Drying trends in a dry forest environment may create conditions similar to those more usually found in xeric tropical environments where plants are more drought-tolerant and seedling survival is enhanced by both the direct effects of habitat amelioration by shade, and the indirect effects of shaded plants attaining greater size before the onset of extreme conditions (Hastwell & Facelli, 2003). This is regarded as facilitation, the positive effect of plants on the establishment or growth of other plants (Holmgren et al., 1997). In the last decade, plant ecologists have focused more on the occurrence of positive plant-plant interactions than ever before, especially in severe environments.

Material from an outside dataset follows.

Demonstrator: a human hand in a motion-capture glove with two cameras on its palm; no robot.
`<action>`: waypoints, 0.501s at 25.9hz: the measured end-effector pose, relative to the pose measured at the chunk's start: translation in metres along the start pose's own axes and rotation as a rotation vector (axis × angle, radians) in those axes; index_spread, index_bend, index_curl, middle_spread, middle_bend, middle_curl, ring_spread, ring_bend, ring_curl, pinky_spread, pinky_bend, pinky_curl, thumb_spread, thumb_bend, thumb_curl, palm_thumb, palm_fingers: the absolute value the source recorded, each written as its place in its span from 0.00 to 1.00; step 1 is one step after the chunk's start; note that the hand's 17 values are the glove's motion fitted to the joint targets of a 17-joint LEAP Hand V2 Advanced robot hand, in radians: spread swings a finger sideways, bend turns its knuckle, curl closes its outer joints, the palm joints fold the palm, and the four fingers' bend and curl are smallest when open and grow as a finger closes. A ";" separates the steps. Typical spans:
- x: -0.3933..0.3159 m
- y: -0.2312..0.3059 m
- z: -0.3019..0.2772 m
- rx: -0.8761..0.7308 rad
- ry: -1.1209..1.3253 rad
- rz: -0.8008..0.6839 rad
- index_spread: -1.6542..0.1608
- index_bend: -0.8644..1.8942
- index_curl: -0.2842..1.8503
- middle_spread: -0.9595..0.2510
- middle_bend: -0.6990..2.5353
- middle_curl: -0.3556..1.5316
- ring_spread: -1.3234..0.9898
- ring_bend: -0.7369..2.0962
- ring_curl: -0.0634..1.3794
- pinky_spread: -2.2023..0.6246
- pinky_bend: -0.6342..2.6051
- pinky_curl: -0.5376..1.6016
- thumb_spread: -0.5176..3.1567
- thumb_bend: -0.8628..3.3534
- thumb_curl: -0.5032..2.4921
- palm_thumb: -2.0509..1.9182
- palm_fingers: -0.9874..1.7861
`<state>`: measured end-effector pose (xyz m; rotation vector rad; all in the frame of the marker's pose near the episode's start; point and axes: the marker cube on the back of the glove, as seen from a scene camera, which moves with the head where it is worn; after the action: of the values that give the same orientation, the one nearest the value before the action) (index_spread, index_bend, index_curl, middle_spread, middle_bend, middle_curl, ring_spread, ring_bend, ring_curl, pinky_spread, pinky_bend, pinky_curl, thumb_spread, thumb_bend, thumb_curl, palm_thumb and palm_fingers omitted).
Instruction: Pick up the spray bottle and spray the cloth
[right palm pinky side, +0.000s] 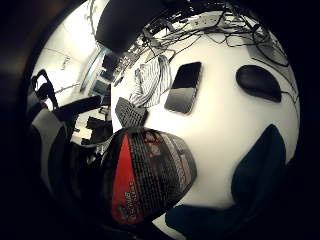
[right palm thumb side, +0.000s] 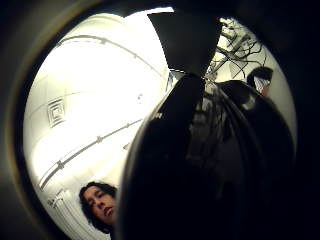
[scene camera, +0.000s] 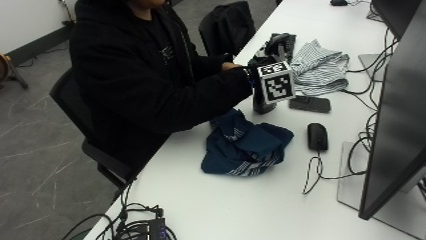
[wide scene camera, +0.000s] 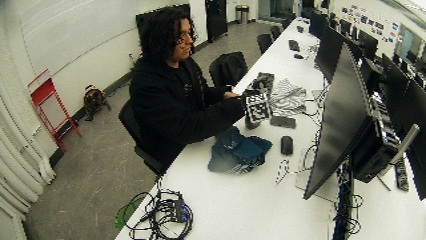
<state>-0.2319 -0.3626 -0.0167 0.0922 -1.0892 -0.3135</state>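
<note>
Fingers (right palm pinky side: 125, 22) of the right hand (scene camera: 250, 75) curl round the spray bottle (right palm pinky side: 147, 172), its label close to the palm. From the thumb side, the bottle fills the view. Outside, it stands upright with the blue cloth (scene camera: 243, 145) at its six o'clock. A nozzle aimed wrong could wet the phone (scene camera: 309, 103) at three o'clock.

Phone (scene camera: 310, 104) beside striped cloth (scene camera: 321, 65); mouse (scene camera: 317, 136) near monitor (scene camera: 393, 130).
</note>
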 end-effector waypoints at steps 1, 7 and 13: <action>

These studies have shown that facilitative effects are stronger in these environments, leaving little doubt of their generality and importance and raising questions about the assumed ubiquity of competition as the dominant interaction between neighbouring plants. Postulated relationships between facilitation and stress (Bertness & Callaway, 1994; Callaway & Walker, 1997) propose that, as conditions for plant growth becomes increasingly adverse, facilitation becomes ‘usually common’ (Bertness & Callaway, 1994) or that the ‘importance’ and intensity of facilitation increases. Dormann and Brooker (2002) suggest a model of plant interactions whereby the importance of facilitation increases along a gradient of increasing environmental harshness, while the importance of competition decreases (Figure 1). They apply this model to harsh environments, such as the Arctic, where species removal experiments tend to find facilitative rather than competitive effects. This phenomenon has also been recorded in more mesic environments which encounter periods of environmental severity, particularly drought. Hastwell and Facelli (2003) found that the relationship between facilitation and environment severity is more complex than previously thought, as neither the intensity nor the importance of facilitation necessarily increases as conditions become severe. Maestre and Cortina (2004) found that competitive interactions dominated at both extremes of an environmental gradient and suggested that a shift from facilitation to competition under high abiotic stress conditions is likely to occur when the levels of the most limiting resource are so low that the benefits provided by the facilitator cannot overcome its own resource uptake.